**Problem statement:**
Search the listing below for "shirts". Copy each matching line.

**Supplied data:**
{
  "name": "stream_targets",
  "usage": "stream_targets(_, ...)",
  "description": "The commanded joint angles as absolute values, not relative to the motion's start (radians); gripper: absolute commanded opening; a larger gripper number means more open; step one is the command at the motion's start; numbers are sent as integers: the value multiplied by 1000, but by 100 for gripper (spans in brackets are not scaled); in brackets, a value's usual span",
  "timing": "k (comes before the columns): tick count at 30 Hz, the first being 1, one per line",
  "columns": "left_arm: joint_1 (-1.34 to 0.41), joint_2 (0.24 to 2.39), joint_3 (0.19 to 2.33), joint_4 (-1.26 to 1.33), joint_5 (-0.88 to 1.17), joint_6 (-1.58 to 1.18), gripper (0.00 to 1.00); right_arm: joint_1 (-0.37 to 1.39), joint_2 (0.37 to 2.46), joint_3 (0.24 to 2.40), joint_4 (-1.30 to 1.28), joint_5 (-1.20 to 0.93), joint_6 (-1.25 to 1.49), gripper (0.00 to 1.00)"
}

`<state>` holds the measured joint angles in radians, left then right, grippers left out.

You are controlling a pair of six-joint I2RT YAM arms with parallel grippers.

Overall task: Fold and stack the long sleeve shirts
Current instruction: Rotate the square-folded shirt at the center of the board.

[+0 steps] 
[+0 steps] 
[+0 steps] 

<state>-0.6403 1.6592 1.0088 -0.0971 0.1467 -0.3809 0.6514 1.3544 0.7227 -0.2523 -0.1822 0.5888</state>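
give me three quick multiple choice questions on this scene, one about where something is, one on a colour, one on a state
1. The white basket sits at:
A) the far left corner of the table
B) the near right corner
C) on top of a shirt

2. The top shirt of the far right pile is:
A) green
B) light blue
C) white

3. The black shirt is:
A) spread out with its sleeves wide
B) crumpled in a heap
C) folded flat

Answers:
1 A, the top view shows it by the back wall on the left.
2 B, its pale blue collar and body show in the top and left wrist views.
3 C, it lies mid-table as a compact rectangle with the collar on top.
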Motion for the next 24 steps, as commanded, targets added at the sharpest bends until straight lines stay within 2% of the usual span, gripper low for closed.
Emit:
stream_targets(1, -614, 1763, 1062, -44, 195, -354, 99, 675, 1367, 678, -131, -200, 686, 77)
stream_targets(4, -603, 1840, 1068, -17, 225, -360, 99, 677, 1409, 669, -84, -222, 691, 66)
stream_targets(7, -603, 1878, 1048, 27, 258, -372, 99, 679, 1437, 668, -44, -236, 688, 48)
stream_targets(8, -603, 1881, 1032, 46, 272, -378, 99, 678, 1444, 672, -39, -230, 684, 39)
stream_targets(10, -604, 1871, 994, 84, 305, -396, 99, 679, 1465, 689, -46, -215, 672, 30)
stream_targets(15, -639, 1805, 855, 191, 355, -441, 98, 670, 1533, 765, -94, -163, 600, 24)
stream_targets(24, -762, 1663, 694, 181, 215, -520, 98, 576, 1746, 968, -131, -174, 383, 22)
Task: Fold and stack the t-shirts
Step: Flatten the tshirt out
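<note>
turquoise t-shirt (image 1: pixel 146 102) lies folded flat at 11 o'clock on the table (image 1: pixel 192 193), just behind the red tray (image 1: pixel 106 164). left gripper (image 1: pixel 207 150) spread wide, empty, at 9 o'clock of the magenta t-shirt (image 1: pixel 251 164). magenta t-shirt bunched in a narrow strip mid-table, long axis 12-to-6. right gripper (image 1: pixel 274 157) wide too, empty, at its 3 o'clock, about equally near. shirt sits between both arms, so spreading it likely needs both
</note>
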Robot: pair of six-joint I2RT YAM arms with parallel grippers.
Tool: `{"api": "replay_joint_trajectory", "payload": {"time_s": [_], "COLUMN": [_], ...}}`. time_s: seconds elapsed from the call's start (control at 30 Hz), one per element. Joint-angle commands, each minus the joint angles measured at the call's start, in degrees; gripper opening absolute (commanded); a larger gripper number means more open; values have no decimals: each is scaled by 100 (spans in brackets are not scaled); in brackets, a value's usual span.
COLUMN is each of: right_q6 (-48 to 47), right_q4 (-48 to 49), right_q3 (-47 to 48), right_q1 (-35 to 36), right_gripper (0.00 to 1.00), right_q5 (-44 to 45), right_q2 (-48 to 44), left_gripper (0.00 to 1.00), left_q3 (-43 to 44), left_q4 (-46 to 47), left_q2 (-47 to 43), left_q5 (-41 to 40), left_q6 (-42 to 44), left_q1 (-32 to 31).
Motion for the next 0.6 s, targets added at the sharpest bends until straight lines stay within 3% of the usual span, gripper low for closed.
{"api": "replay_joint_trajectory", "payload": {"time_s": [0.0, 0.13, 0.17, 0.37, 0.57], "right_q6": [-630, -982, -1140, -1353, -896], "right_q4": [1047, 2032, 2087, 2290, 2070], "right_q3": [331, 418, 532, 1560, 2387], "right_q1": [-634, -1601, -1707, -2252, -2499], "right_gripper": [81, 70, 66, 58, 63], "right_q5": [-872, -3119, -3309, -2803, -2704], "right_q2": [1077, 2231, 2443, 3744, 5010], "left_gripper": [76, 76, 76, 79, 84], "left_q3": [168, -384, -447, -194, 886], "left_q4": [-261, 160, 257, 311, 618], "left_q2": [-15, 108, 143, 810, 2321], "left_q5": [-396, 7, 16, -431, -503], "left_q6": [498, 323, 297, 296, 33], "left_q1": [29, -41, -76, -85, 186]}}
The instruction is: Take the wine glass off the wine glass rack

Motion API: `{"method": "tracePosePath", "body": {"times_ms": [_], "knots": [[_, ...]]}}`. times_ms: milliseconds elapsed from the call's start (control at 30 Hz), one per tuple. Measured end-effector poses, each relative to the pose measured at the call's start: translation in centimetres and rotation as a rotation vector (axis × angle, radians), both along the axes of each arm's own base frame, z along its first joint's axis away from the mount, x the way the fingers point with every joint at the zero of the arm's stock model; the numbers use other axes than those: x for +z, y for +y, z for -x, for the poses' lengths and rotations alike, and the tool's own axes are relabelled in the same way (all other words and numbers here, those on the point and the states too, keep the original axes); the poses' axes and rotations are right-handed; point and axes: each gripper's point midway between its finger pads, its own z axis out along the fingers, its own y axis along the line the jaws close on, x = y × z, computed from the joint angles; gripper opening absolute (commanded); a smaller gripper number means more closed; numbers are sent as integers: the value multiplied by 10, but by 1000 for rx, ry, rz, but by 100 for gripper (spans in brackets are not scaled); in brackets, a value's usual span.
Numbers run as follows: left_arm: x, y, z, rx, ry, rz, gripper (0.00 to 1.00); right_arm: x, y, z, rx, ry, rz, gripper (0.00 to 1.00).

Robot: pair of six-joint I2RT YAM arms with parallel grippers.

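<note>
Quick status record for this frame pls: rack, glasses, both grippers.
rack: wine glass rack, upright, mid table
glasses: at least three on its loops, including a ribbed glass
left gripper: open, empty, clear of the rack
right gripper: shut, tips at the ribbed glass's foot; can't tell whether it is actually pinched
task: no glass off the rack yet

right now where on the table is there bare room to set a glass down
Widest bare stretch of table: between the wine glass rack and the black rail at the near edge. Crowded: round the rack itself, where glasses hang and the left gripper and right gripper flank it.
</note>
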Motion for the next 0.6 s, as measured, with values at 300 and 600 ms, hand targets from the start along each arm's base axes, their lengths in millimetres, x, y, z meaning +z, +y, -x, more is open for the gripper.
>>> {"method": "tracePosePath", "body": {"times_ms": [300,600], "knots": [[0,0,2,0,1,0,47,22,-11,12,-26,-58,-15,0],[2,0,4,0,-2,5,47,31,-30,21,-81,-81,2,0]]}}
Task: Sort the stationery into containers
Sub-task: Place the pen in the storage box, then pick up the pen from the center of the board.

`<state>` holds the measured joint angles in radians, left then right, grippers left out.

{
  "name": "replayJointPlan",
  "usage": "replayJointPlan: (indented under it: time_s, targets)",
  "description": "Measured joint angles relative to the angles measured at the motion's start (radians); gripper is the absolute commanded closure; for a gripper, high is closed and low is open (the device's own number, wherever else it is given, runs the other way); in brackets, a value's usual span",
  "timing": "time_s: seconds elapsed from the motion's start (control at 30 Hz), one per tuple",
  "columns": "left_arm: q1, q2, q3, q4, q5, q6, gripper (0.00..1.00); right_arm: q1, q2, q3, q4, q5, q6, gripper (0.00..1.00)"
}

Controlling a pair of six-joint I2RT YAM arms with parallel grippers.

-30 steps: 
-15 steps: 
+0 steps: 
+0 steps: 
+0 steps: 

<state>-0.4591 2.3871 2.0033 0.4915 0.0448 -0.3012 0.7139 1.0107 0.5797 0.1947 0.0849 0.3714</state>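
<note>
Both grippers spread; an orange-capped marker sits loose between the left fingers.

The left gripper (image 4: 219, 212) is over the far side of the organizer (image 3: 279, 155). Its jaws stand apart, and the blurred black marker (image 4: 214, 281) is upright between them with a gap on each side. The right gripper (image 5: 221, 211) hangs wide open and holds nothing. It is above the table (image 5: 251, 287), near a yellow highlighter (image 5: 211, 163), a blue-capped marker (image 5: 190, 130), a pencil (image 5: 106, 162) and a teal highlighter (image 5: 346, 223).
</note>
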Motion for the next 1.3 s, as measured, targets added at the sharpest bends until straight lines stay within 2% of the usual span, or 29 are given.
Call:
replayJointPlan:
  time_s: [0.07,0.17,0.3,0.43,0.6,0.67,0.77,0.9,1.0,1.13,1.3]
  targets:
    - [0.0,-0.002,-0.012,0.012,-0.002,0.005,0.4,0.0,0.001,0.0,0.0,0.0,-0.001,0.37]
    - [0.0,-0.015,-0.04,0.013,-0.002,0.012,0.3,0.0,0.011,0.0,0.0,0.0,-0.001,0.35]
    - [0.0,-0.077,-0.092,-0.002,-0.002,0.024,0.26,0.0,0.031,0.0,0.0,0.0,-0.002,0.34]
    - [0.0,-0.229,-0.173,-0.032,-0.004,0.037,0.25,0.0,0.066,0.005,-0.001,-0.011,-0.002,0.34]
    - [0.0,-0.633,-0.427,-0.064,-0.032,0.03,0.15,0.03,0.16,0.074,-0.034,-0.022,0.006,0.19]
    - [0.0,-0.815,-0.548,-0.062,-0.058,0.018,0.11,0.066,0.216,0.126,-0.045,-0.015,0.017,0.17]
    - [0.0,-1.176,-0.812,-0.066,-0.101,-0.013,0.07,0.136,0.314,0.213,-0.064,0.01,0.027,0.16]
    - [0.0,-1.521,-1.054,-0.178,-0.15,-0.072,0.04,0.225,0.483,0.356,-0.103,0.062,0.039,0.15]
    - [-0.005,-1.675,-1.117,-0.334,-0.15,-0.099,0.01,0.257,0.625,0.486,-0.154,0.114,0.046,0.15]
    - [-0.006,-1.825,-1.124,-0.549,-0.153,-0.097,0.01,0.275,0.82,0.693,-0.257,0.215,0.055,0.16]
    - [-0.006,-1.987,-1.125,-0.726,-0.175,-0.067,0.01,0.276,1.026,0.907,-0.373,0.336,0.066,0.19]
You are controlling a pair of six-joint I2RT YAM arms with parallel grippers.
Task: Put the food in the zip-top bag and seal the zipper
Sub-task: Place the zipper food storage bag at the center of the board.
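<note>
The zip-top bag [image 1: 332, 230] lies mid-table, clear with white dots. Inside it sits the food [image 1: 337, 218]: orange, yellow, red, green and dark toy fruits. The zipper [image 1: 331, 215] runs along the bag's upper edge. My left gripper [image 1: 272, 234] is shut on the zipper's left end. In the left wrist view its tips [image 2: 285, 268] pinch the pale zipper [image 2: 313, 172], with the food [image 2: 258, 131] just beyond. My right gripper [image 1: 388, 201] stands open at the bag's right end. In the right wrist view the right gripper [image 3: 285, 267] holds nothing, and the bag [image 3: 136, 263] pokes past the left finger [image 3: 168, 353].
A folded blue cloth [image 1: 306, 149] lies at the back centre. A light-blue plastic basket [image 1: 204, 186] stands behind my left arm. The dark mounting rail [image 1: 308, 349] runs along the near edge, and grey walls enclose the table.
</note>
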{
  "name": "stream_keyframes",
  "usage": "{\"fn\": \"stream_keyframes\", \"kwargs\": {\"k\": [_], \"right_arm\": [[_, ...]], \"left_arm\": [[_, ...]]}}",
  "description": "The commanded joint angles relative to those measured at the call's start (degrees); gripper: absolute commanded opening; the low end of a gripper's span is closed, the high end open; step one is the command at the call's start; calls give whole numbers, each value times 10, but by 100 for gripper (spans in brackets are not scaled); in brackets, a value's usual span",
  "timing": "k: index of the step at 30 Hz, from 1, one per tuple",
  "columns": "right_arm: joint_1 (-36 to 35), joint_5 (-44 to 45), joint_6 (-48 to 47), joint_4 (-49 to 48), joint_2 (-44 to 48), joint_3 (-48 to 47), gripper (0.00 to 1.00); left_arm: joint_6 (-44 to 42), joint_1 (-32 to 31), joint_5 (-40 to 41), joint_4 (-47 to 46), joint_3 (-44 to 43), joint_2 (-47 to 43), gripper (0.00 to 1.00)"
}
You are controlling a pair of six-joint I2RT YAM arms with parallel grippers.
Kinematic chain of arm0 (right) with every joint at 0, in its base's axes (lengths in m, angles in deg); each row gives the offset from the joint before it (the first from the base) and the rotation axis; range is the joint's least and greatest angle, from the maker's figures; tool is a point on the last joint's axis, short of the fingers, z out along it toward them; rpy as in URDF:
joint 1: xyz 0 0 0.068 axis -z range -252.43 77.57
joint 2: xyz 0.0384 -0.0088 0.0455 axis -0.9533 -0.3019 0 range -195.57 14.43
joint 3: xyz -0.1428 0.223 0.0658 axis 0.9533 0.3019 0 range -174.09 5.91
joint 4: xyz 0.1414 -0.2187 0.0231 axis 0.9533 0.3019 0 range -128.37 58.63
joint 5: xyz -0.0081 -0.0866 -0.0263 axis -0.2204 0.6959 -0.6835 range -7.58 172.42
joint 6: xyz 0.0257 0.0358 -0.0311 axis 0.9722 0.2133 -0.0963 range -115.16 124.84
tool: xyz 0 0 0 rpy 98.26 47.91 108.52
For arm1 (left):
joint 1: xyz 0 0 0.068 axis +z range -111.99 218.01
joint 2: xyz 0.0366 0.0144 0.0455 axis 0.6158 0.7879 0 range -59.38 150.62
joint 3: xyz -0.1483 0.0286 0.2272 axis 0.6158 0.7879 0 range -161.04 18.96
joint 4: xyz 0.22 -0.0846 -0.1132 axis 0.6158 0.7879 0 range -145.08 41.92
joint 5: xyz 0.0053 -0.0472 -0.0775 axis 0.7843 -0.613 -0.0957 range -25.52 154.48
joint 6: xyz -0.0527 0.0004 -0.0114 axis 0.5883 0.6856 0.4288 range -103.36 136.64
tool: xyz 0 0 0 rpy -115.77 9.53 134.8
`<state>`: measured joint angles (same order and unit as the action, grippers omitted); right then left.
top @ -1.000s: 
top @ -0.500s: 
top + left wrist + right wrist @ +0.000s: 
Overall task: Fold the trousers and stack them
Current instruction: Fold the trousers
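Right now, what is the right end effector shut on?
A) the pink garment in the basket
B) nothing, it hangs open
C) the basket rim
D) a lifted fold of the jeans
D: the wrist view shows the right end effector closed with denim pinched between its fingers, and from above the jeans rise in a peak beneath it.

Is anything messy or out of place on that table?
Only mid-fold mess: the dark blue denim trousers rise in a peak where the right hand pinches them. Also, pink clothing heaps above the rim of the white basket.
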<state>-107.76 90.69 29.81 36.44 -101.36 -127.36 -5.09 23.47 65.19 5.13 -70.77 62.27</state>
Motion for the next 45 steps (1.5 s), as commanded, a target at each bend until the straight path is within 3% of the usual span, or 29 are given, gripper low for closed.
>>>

**Reply:**
Overall task: Fold and stack the long sleeve shirts
Task: Fold and stack the t-shirts

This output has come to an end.